Personalmente, ridurre i consumi ed eliminare il superfluo viene prima ed è molto più importante del CES. Sì al CES, cioè a comprare direttamente da veri produttori in paesi in via di sviluppo, aggirando il più possibile multinazionali e altri intermediari e anche se i prodotti CES inquinano con il loro trasporto tanto quanto quelli non-CES, se arrivano dall’altro capo del mondo. Ma sì al CES solo quando si tratta di roba che serve VERAMENTE (ma VERAMENTE!) e che non è possibile produrre o reperire localmente in altro modo, nemmeno usata. Almeno in certi campi, di commercio altrettanto equo e solidale ma molto più necessario a ogni famiglia se ne può fare comunque “in loco”.
Quando scrissi per la prima volta queste mie perplessita qualcuno mi rispose: “e allora che facciamo? I duri e puri, lasciando i contadini del Sud del mondo nelle mani delle multinazionali? Non utilizziamo più cacao, caffè, banane, zucchero e compagnia bella?"
A me, più che essere da “duri e puri”, certe considerazioni sembravano, e sembrano, soltanto pragmatiche. Se posso permettermi di spendere solo pochi Euro al mese per aiutare il prossimo, è essenziale che capisca quali modi sono più efficaci. Personalmente, ho la sensazione che di questi tempi ai paesi in via di sviluppo (1) servano molto di più aiuti diretti e mirati per l’educazione.

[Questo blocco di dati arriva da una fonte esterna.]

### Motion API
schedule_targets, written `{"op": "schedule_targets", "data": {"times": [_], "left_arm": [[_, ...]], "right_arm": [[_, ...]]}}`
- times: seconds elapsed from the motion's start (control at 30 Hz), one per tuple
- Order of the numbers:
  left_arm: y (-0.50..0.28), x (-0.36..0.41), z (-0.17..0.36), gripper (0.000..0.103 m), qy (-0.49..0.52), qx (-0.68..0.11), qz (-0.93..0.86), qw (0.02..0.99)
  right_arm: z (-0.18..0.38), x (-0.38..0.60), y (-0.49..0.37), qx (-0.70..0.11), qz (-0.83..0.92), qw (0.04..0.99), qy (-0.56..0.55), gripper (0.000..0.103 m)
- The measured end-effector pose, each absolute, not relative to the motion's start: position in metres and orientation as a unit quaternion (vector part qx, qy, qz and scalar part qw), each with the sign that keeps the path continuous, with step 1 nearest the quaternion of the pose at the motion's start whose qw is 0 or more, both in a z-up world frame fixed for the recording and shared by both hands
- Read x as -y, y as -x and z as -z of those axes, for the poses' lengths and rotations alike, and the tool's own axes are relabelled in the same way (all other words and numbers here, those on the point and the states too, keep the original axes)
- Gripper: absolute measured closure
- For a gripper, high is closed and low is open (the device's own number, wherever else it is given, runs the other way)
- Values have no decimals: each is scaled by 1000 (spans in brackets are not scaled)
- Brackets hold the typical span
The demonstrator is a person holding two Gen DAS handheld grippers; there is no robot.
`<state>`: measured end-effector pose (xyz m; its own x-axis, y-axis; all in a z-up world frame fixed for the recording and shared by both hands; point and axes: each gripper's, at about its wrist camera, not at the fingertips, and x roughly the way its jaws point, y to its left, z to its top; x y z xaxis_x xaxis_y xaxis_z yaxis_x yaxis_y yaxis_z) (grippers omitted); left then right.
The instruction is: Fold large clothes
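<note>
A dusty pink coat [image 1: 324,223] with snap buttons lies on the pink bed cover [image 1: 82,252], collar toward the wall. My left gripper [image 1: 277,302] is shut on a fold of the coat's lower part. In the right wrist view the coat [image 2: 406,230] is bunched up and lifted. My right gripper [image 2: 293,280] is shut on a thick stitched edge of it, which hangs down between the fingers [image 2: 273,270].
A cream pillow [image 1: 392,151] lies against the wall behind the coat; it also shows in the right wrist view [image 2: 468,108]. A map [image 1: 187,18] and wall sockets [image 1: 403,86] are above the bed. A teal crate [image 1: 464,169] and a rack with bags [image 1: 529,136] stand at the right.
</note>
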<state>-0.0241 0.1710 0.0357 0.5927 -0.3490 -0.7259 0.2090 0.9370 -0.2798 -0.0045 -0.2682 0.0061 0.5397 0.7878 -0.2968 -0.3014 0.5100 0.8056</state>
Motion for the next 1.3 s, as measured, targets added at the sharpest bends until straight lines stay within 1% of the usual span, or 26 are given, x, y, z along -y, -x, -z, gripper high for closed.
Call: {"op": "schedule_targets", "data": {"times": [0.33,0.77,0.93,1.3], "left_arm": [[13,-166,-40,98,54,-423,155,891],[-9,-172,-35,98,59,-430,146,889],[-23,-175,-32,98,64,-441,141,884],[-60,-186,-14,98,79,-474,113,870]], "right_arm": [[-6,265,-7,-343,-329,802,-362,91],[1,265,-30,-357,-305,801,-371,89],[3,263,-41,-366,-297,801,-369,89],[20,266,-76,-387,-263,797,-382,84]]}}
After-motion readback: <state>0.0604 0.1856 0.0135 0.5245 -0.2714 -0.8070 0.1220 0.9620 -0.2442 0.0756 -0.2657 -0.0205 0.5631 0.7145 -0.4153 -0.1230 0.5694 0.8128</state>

Ho la sensazione che aiuti del genere vengano molto prima di certi acquisti CES nella lista degli aiuti che servono davvero e fanno la differenza. Ho l’impressione che i contadini del Sud del Mondo scoprirebbero comunque come sopravvivere dei loro campi anche senza il nostro aiuto, ma che arrivare completamente da soli a ospedali, scuole e altre infrastrutture primarie adeguate e sostenibili gli sarebbe molto più difficile senza supporto specializzato. Voi che ne pensate?
(1) anche a quelli attualmente in via di… non-sviluppo come l’Italia, certo, ma quello è un altro discorso.